● Exercise prompt: Look through the listing below for the string "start". Show each line where it occurs.
[[ Supplied information open ]]
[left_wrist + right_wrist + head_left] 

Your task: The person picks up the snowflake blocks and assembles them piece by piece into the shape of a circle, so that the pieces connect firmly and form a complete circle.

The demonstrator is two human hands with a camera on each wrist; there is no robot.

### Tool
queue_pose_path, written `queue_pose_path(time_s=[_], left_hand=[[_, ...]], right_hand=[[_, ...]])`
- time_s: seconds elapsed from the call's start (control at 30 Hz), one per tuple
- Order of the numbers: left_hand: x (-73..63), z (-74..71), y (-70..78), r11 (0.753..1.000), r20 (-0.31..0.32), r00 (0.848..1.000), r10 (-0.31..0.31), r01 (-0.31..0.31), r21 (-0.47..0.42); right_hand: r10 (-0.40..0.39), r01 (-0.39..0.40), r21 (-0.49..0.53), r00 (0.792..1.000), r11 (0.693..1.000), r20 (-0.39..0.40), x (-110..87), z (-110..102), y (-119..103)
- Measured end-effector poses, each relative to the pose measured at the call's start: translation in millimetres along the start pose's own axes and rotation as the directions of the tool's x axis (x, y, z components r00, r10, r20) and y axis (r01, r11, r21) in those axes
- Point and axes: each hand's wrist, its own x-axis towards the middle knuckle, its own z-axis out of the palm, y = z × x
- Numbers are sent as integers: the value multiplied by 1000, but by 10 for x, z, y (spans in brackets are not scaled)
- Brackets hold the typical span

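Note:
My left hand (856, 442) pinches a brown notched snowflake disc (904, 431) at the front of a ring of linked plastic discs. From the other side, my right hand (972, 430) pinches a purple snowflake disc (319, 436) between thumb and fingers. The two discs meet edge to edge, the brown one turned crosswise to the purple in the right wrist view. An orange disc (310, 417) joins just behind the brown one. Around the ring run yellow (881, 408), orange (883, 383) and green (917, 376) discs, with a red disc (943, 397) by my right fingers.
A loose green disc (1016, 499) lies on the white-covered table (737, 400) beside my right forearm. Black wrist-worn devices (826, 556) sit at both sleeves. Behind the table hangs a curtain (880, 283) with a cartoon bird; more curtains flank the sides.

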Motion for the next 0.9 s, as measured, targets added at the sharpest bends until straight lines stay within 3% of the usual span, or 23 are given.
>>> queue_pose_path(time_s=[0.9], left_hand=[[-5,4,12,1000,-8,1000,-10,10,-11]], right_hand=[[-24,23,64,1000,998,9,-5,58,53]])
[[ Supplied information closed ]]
● Task response:
- time_s: seconds elapsed from the call's start (control at 30 Hz), one per tuple
- Measured end-effector poses, each relative to the pose measured at the call's start: translation in millimetres along the start pose's own axes and rotation as the directions of the tool's x axis (x, y, z components r00, r10, r20) and y axis (r01, r11, r21) in those axes

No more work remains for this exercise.